DIRECTIONS FOR THIS TASK -> The lines from the start of the records through the one containing "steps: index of" are to be restated word for word; please include both ends.
EXTRACTED MATERIAL Start Marker
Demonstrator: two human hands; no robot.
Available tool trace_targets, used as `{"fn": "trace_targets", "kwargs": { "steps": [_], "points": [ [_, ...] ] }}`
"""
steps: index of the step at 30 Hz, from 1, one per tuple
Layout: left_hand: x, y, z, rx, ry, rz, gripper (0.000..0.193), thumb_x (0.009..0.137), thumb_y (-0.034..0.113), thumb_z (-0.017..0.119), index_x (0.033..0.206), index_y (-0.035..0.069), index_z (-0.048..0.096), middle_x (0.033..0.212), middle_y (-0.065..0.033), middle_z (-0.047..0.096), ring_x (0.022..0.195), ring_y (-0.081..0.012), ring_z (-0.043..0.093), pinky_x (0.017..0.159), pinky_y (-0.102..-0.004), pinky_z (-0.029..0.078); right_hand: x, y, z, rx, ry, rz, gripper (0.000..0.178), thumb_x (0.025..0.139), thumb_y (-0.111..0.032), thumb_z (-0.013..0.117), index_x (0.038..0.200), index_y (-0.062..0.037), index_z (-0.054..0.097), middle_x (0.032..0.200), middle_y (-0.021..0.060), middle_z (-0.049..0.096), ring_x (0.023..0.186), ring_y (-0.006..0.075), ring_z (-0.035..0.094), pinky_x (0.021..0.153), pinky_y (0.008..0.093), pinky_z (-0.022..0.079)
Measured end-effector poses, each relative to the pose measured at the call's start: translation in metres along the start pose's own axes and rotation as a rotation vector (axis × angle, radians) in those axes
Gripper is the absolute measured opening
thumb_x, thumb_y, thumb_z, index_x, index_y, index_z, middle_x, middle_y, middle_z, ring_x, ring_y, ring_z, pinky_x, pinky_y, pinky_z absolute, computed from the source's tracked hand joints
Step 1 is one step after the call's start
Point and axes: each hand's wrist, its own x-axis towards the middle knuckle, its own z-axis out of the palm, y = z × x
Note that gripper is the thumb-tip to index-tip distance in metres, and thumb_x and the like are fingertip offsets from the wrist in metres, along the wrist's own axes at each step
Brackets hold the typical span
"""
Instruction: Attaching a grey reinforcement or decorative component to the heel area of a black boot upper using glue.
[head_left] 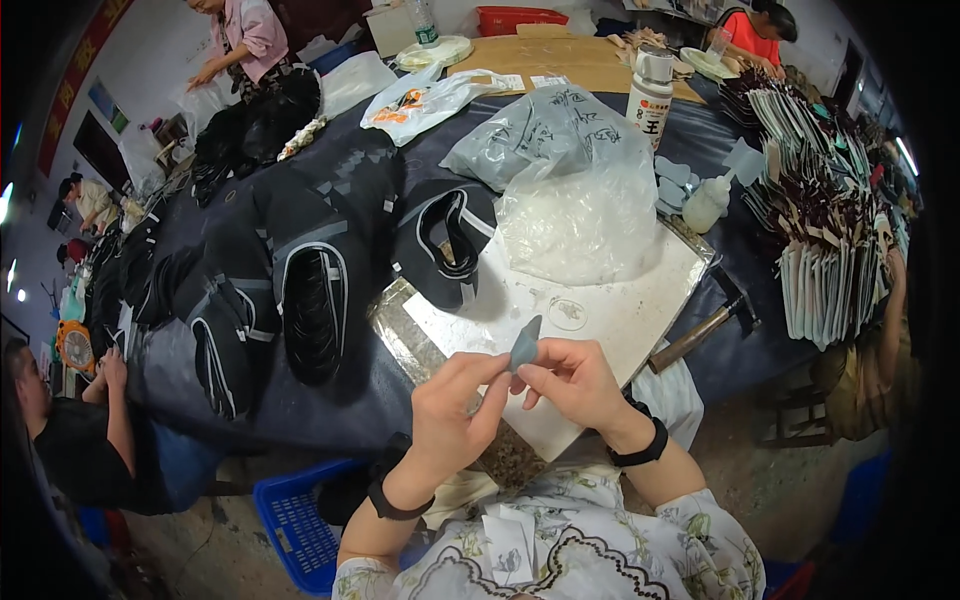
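A small, thin grey-blue piece (525, 343) with a pointed top is pinched between the fingertips of both my hands. My left hand (457, 402) grips its left side with thumb and forefinger. On the other side, the thumb and forefinger of my right hand (574, 384) are closed at its lower edge. Both hands are just above the near part of a white board (470, 322). Beyond them on the board lies a black fabric shoe upper (447, 243) with white edging, opening upward. Clear plastic bags (580, 215) cover the board's far side.
A hammer (706, 325) lies right of the board, below a squeeze bottle (707, 204) and several grey pieces (674, 184). A white flask (651, 98) stands behind. Stacked black uppers (318, 285) line the left; bundled flat pieces (810, 200) the right. Other people work around the table.
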Motion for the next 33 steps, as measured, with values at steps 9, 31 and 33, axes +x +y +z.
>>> {"fn": "trace_targets", "kwargs": {
  "steps": [9, 31, 33],
  "points": [
    [0.001, -0.01, -0.003, -0.481, -0.128, -0.295, 0.015, 0.081, -0.002, 0.058, 0.095, -0.003, 0.062, 0.087, -0.0103, 0.063, 0.078, -0.0142, 0.063, 0.068, -0.0235, 0.05, -0.001, -0.005, -0.003, -0.031, 0.004, -0.001, 0.01, 0.084, -0.003, 0.057, 0.084, 0.0052, 0.062, 0.073, 0.0061, 0.063, 0.062, 0.0077, 0.058, 0.058, 0.0203, 0.051],
    [-0.002, -0.024, 0.004, -0.517, -0.173, -0.46, 0.016, 0.085, 0.0, 0.054, 0.097, -0.009, 0.06, 0.083, -0.0087, 0.064, 0.075, -0.01, 0.06, 0.068, -0.022, 0.048, 0.005, 0.001, -0.008, -0.078, 0.005, 0.103, 0.012, 0.083, -0.007, 0.06, 0.075, 0.0021, 0.06, 0.068, 0.0063, 0.063, 0.059, 0.0078, 0.059, 0.053, 0.0191, 0.047],
    [-0.002, -0.028, 0.005, -0.513, -0.134, -0.494, 0.014, 0.085, 0.002, 0.054, 0.093, -0.007, 0.061, 0.08, -0.0072, 0.064, 0.072, -0.0087, 0.06, 0.065, -0.0206, 0.047, 0.006, 0.001, -0.006, -0.081, 0.034, 0.104, 0.011, 0.081, -0.007, 0.06, 0.073, 0.0004, 0.059, 0.064, 0.0042, 0.061, 0.056, 0.0066, 0.057, 0.05, 0.0183, 0.045]
  ]
}}
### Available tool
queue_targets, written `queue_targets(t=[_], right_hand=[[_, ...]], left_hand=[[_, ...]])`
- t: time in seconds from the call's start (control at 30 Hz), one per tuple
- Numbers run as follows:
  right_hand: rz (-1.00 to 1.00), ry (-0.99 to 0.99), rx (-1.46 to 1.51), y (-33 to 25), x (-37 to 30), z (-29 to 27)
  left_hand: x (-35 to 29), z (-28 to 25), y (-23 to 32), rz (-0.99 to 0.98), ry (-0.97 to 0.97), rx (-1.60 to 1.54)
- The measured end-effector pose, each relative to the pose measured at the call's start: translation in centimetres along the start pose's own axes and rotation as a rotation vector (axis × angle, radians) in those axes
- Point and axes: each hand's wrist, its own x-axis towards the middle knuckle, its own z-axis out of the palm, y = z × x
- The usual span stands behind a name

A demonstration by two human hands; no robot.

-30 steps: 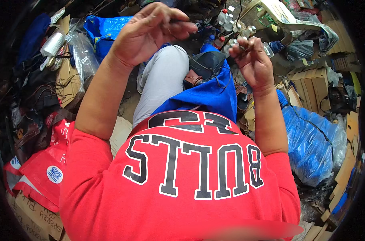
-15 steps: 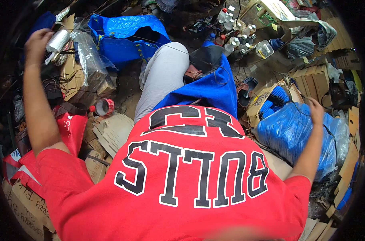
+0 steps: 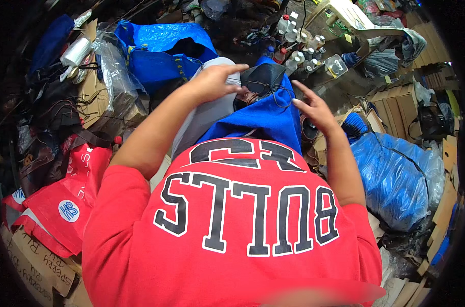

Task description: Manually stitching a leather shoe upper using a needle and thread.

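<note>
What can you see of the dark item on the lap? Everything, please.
The dark item lies on the blue cloth over the lap, between the left hand and right hand. Its upper part is black, smooth and leather-like; a reddish-brown patch shows at its lower left. Thin dark cord trails across it toward the right. Whether either hand's fingers touch it, and its full outline, I can't tell.

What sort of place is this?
Probably a small, cluttered workshop, though I can't be sure what it makes or mends. Signs of it: a dark item with thin cords at the person's knees, a cluster of bottles beyond, and cardboard off to the right.
</note>
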Motion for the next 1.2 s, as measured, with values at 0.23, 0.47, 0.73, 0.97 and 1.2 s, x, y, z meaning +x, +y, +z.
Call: queue_targets(t=[0.23, 0.47, 0.73, 0.97, 1.2], right_hand=[[0.178, 0.122, 0.182, 2.2, 0.9, -2.6], [0.282, 0.298, 0.15, 7.0, -3.0, -10.2], [-0.111, 0.114, -0.346, -0.8, 3.2, -3.0], [-0.242, -0.008, -0.596, -2.6, 6.5, -1.2], [-0.214, -0.107, -0.583, -2.6, 6.5, -1.6]], left_hand=[[-0.9, -3.5, -6.7, -0.32, -0.041, -0.231], [-6.2, -9.1, -14.3, -0.614, 0.028, -0.45], [5.1, 0.0, -0.2, 0.195, -0.006, -0.088], [10.4, 3.0, 1.7, 0.077, -0.42, -0.007], [10.7, 3.5, 0.1, 0.005, -0.62, -0.287]])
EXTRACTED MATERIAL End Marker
WRITTEN ANSWER ->
Demonstrator: two human hands; no robot.
Available tool trace_targets, used as `{"fn": "trace_targets", "kwargs": { "steps": [_], "points": [ [_, ...] ] }}`
"""
steps: index of the step at 30 Hz, from 1, one per tuple

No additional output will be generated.